There's a family of comparisons like this:

nᵃ   (vs.)   (log(n))ᵇ

I run into these comparisons a lot, and I've never come up with a good way to solve them. Hints for tactics for solving the general case?


[EDIT: I'm not talking about the computational complexity of calculating the values of these functions. I'm talking about the functions themselves. E.g., f(n) = n is an upper bound on g(n) = log(n) because f(n) ≤ c g(n) for c = 1 and n₀ > 0.]


Solution

  • log(n)^a is always O(n^b), for any positive constants a, b.

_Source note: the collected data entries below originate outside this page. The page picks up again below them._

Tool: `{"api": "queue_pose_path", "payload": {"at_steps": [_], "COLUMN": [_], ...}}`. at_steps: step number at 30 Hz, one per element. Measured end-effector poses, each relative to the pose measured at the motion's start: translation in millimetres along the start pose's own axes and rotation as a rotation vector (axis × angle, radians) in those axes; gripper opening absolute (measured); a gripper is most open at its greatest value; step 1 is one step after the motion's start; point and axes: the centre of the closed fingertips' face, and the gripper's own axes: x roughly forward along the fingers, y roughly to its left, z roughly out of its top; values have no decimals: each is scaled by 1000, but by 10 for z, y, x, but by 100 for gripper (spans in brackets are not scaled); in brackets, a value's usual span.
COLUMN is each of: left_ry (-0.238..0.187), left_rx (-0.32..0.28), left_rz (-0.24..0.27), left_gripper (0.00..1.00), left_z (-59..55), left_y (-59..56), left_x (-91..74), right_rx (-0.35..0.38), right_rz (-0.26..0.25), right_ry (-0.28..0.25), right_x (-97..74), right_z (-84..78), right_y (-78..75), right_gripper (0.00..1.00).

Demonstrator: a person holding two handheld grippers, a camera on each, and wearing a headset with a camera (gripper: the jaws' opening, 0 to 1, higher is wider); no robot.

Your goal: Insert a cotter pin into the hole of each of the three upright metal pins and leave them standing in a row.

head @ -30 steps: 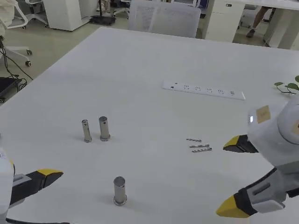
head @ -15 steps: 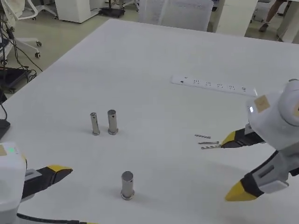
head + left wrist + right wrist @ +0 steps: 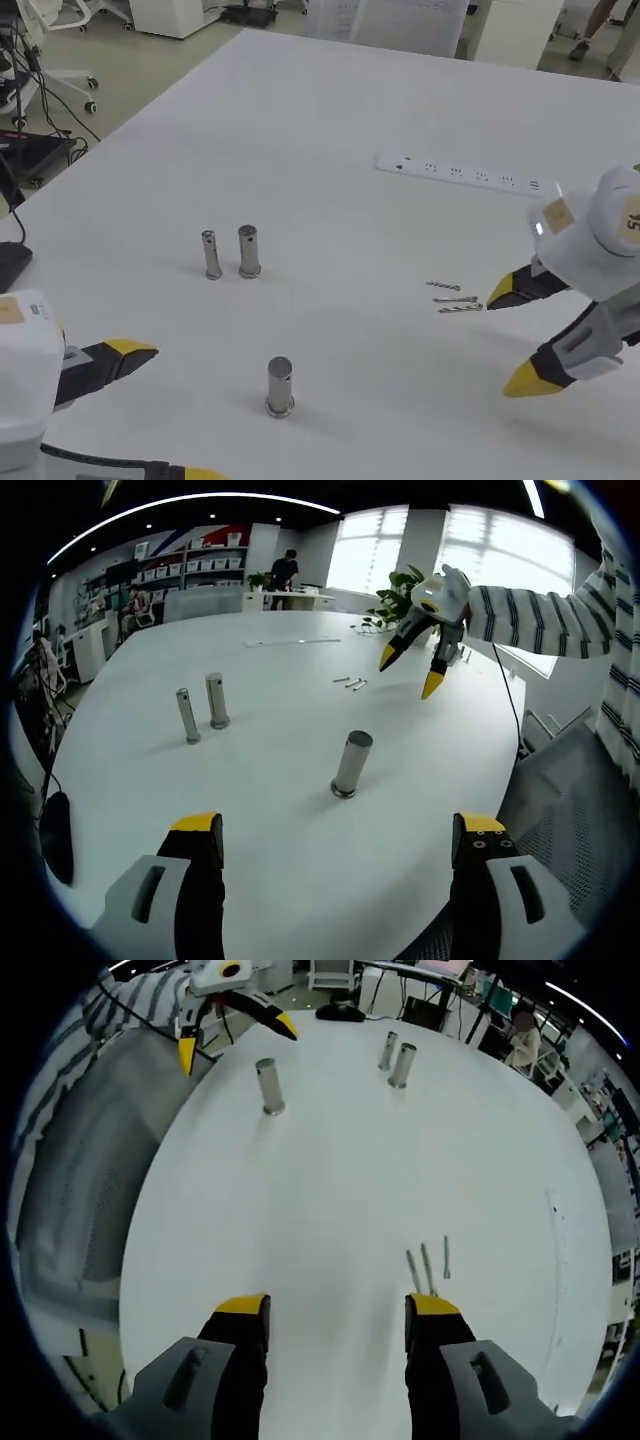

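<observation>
Three upright metal pins stand on the white table: a thin pin (image 3: 211, 254) beside a thicker pin (image 3: 249, 250), and a third pin (image 3: 280, 386) alone nearer me. Three cotter pins (image 3: 455, 298) lie flat to the right. My right gripper (image 3: 512, 340) is open, its upper fingertip just right of the cotter pins. From the right gripper view, the cotter pins (image 3: 427, 1262) lie just ahead of the right gripper (image 3: 338, 1307). My left gripper (image 3: 170, 412) is open at the lower left; the lone pin (image 3: 350, 765) stands ahead of the left gripper (image 3: 338, 825).
A white power strip (image 3: 460, 173) lies across the far side of the table. Office chairs (image 3: 60, 40) and desks stand on the floor beyond the table edge. A potted plant (image 3: 400, 590) sits at the table's far end.
My right gripper has come closer to the cotter pins, still open. The head camera has shifted, so the whole scene sits differently. The metal pins have not moved.
</observation>
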Motion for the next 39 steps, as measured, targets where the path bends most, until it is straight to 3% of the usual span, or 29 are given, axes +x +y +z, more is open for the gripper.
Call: {"api": "queue_pose_path", "payload": {"at_steps": [15,22,27,39], "left_ry": [21,3,6,14], "left_rx": [8,-10,-6,-13], "left_rz": [-5,-4,-1,3], "left_gripper": [96,95,95,95], "left_z": [-46,3,14,-19], "left_y": [-31,-17,0,4], "left_x": [-16,-1,9,1], "right_rx": [-47,6,-15,-17], "right_rz": [32,75,106,124], "right_ry": [45,61,103,130], "right_x": [108,221,273,328], "right_z": [57,27,-42,-109], "right_y": [-316,-452,-462,-488], "right_gripper": [37,32,32,28]}}
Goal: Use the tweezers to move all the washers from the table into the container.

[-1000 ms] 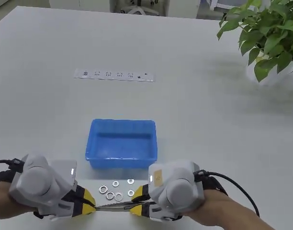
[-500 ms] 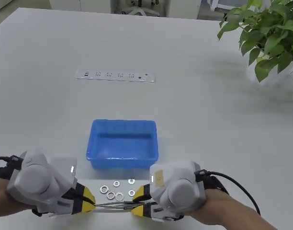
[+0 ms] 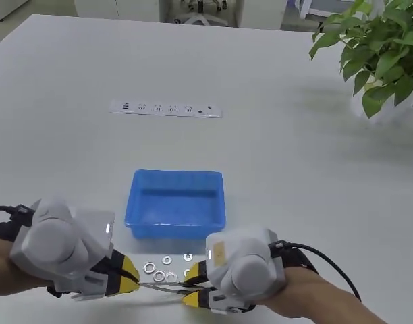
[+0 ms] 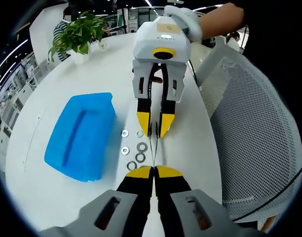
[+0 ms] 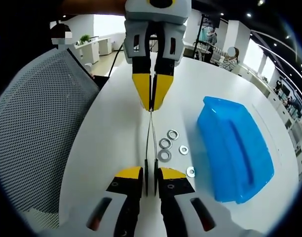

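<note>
The left gripper point(image 3: 125, 282) sits low at the near edge of the white table point(image 3: 281, 169). It points to the right. Its 2 yellow jaws are squeezed tight on one end of the thin metal tweezers point(image 4: 153, 148). The tweezers lie flat, just above the table, and reach across to the right gripper point(image 3: 193, 289). That one points to the left, so the 2 grippers face each other nose to nose. Its jaws are pressed on the other end of the tweezers, where the 2 thin legs stand a little apart.

Just behind the tweezers, 6 small silver washers point(image 4: 139, 157) lie on the table in a loose bunch. They sit between the tweezers and the blue container point(image 3: 176, 202). The container is a low box, close behind the washers and not touching them. Inside it I see its plain blue floor.

Far behind it lies a white power strip point(image 3: 166, 109). At the far right corner stands a green plant point(image 3: 382, 47).
</note>
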Demonstrator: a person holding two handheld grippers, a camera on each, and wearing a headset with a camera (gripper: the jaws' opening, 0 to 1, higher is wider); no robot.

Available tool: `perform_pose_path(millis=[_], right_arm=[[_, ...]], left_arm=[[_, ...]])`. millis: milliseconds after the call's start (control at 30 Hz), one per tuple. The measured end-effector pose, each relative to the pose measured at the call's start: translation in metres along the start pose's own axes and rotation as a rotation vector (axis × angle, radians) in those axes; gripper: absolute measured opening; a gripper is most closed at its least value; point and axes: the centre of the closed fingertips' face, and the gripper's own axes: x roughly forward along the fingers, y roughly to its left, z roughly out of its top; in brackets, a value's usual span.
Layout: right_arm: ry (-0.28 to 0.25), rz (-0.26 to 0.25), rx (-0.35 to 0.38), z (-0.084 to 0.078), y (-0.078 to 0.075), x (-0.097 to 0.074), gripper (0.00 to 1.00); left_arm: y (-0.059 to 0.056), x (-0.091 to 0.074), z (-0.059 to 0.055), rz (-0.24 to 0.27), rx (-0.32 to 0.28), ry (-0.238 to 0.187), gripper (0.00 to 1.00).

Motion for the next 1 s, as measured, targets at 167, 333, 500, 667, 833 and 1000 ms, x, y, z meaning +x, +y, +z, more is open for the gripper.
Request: perform_pose_path(millis=[167,333,500,667,833,1000], right_arm=[[-0.011,0.000,0.000,0.004,-0.001,0.000,0.14],[-0.018,0.000,0.007,0.007,0.000,-0.001,0.12],[-0.037,-0.010,0.019,0.012,-0.001,-0.005,0.12],[-0.060,-0.020,0.026,0.020,-0.004,-0.007,0.12],[-0.073,-0.025,0.027,0.026,-0.005,-0.007,0.12],[-0.079,-0.022,0.032,0.027,-0.002,-0.006,0.12]], left_arm=[[0.001,-0.006,0.012,0.000,0.013,-0.014,0.05],[0.001,-0.010,0.020,-0.002,0.023,-0.014,0.05],[0.000,-0.019,0.037,0.002,0.040,-0.038,0.05],[0.001,-0.026,0.053,0.006,0.059,-0.064,0.05],[0.001,-0.028,0.063,0.008,0.074,-0.081,0.05],[-0.002,-0.026,0.069,-0.002,0.089,-0.093,0.05]])
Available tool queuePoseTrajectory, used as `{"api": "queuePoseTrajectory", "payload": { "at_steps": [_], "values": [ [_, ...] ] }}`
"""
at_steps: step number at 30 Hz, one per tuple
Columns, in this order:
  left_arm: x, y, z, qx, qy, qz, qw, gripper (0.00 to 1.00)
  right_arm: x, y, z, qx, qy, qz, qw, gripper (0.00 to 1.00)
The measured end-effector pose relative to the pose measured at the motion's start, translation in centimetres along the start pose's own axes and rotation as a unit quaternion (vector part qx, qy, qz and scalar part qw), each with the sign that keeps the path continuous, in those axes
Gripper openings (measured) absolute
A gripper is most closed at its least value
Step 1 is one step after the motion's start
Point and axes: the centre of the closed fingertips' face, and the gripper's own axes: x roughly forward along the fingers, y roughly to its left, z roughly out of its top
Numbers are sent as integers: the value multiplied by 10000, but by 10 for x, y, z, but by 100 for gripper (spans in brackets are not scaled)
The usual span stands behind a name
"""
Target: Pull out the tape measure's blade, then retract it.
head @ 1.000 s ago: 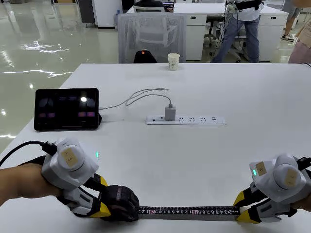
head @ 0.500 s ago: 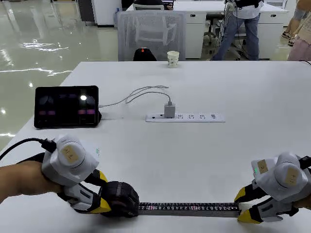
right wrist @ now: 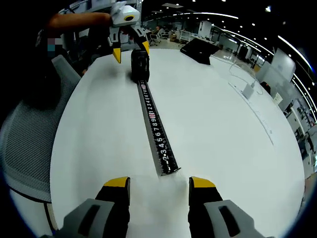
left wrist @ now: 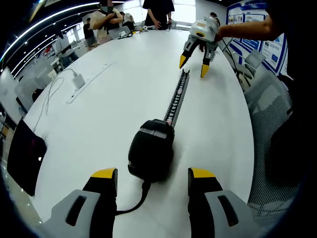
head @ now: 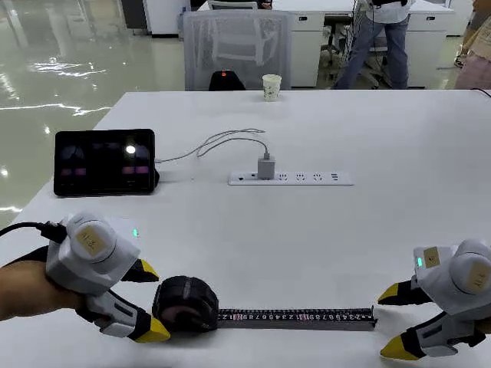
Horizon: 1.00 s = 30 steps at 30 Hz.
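The black tape measure case [head: 184,304] lies on the white table [head: 307,230] near its front edge. Its blade [head: 295,316] stretches flat to the right. My left gripper [head: 153,301] is open, its yellow-tipped fingers straddling the left side of the case without gripping. In the left gripper view the case [left wrist: 151,154] lies just ahead of the open left gripper [left wrist: 152,173], and the blade [left wrist: 178,94] runs away toward the right gripper [left wrist: 193,67]. My right gripper [head: 390,322] is open just past the blade's end [right wrist: 168,171], which lies ahead of its fingertips [right wrist: 118,182].
A dark tablet [head: 105,162] stands at the left. A white power strip [head: 291,179] with a charger and cable lies mid-table. A paper cup [head: 271,86] stands at the far edge, a mesh chair [head: 236,46] behind it. People stand in the background.
Both grippers have opened and drawn back: the left has let go of the case, the right has let go of the blade's end. The blade stays pulled out on the table.
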Motion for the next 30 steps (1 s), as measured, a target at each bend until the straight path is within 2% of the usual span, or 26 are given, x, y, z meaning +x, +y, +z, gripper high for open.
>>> {"api": "queuePoseTrajectory", "payload": {
  "at_steps": [4, 10, 14, 23, 30],
  "values": [
    [-6, -2, -1, -323, -206, 167, 9991, 62, -4, 5, 1, 195, -99, -87, 9997, 52],
    [-12, -10, -1, -594, -437, 360, 9966, 72, -8, 12, 2, 424, -261, -216, 9985, 59],
    [-15, -16, -3, -768, -576, 450, 9944, 75, -11, 18, 3, 613, -387, -306, 9969, 63],
    [-24, -25, -7, -1196, -893, 774, 9858, 81, -15, 38, 4, 920, -522, -410, 9936, 70],
    [-31, -34, -9, -1442, -1149, 991, 9778, 83, -20, 47, 12, 1170, -743, -583, 9886, 75]
  ]
}}
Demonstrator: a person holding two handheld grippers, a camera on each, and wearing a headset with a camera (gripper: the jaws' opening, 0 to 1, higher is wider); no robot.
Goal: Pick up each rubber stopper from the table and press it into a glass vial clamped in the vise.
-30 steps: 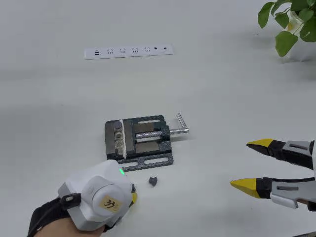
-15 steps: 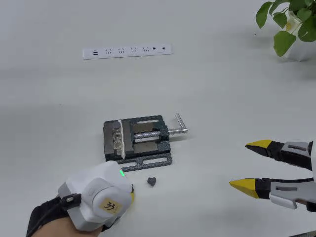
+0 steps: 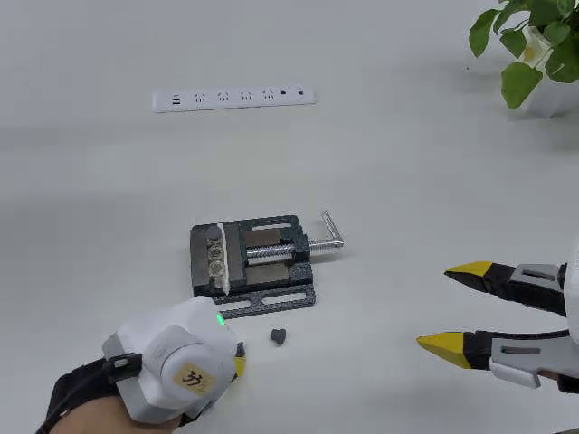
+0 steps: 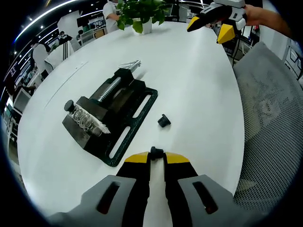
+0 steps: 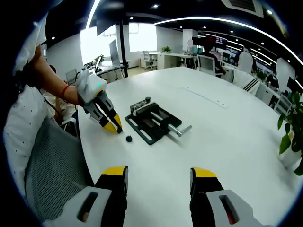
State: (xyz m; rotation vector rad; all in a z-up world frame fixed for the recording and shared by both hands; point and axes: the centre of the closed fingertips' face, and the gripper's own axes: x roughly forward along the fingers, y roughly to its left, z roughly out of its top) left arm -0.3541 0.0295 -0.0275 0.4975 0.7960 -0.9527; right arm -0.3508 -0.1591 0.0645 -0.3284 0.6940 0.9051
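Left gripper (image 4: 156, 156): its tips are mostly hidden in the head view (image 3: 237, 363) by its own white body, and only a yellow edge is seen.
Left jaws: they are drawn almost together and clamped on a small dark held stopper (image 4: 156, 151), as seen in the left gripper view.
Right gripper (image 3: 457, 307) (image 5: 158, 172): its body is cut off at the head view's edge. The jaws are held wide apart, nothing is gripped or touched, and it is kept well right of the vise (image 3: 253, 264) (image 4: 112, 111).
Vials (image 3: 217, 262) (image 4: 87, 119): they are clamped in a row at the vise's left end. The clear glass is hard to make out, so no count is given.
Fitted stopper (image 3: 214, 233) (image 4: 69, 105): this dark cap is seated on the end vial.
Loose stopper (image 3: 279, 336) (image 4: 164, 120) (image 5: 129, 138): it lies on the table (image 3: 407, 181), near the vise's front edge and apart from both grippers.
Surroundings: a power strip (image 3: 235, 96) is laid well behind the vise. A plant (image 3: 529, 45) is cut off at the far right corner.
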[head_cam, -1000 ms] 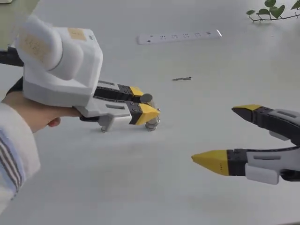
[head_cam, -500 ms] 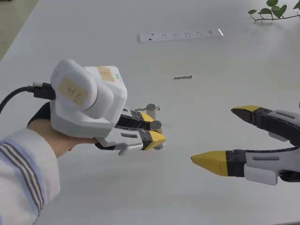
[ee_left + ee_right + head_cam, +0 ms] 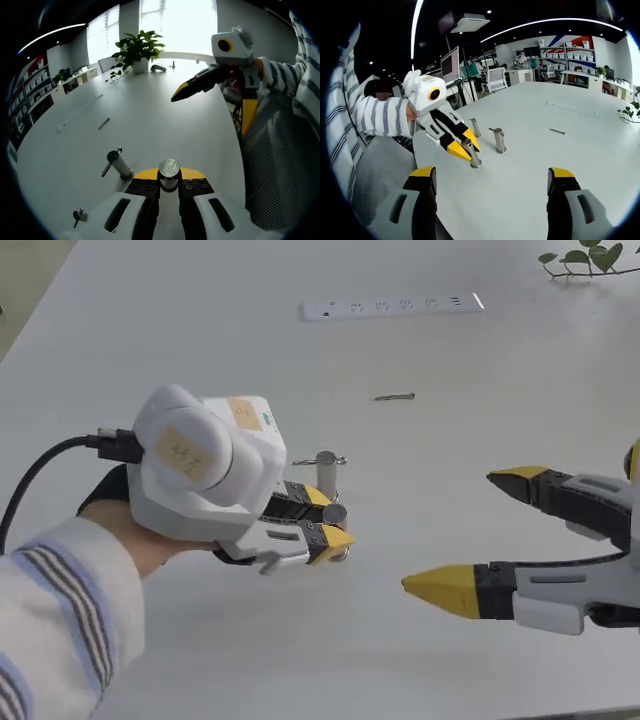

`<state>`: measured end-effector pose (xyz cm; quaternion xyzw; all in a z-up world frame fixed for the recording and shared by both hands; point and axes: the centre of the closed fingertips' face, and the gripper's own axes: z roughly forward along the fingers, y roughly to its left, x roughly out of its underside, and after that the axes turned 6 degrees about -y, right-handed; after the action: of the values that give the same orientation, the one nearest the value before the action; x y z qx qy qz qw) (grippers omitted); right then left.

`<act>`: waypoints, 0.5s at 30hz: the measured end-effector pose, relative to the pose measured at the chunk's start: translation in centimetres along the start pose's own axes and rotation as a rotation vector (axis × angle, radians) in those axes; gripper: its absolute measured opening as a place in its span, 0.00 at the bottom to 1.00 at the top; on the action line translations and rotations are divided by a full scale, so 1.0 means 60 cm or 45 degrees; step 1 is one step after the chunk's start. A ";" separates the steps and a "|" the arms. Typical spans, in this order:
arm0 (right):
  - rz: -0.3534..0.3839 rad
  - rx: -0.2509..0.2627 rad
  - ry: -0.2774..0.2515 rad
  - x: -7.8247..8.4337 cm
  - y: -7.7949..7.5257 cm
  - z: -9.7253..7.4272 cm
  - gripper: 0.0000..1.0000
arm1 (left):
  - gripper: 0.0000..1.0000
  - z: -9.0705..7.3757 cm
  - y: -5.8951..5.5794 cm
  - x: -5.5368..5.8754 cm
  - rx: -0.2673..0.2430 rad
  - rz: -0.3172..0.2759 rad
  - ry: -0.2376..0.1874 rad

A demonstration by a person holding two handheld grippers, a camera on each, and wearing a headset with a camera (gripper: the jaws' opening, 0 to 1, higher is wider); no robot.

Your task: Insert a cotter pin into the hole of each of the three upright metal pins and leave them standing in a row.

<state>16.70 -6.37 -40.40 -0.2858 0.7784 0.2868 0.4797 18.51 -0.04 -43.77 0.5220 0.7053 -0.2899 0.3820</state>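
The white tabletop lies bare between the grippers, and its edge shows at 11 o'clock. The left gripper is clamped on an upright grey metal pin. A second upright pin fitted with a cotter pin stands just beside it at 12 o'clock. A loose thin cotter pin lies at 1 o'clock. The right gripper hangs at 3 o'clock, jaws wide, holding nothing.

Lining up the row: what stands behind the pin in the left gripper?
Another upright pin, a cotter pin through its top, stands apart from the held pin. The left gripper covers the held pin's upper shaft, so its hole is hidden.
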 end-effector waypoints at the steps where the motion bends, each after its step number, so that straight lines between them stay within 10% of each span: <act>1: 0.001 0.000 0.000 0.000 0.000 0.000 0.90 | 0.09 0.000 0.000 0.001 -0.001 -0.002 -0.001; 15: 0.014 0.020 0.017 0.006 -0.007 -0.002 0.90 | 0.09 0.001 0.002 0.018 -0.003 0.008 0.002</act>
<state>16.79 -6.77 -40.74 -0.2797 0.7854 0.2812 0.4752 18.47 0.50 -44.69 0.5239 0.7044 -0.2875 0.3830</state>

    Are you looking for a proof? All such problems can be reduced to seeing that log(n) is O(n), by the following trick:

    log(n)^a = O(n^b) is equivalent to: log(n) = O(n^{b/a}), since raising to the 1/a power is an increasing function. This is equivalent to log(m^{a/b}) = O(m), by setting m = n^{b/a}. This is equivalent to log(m) = O(m), since log(m^{a/b}) = (a/b)*log(m).

    You can prove that log(n) = O(n) by induction, focusing on the case where n is a power of 2.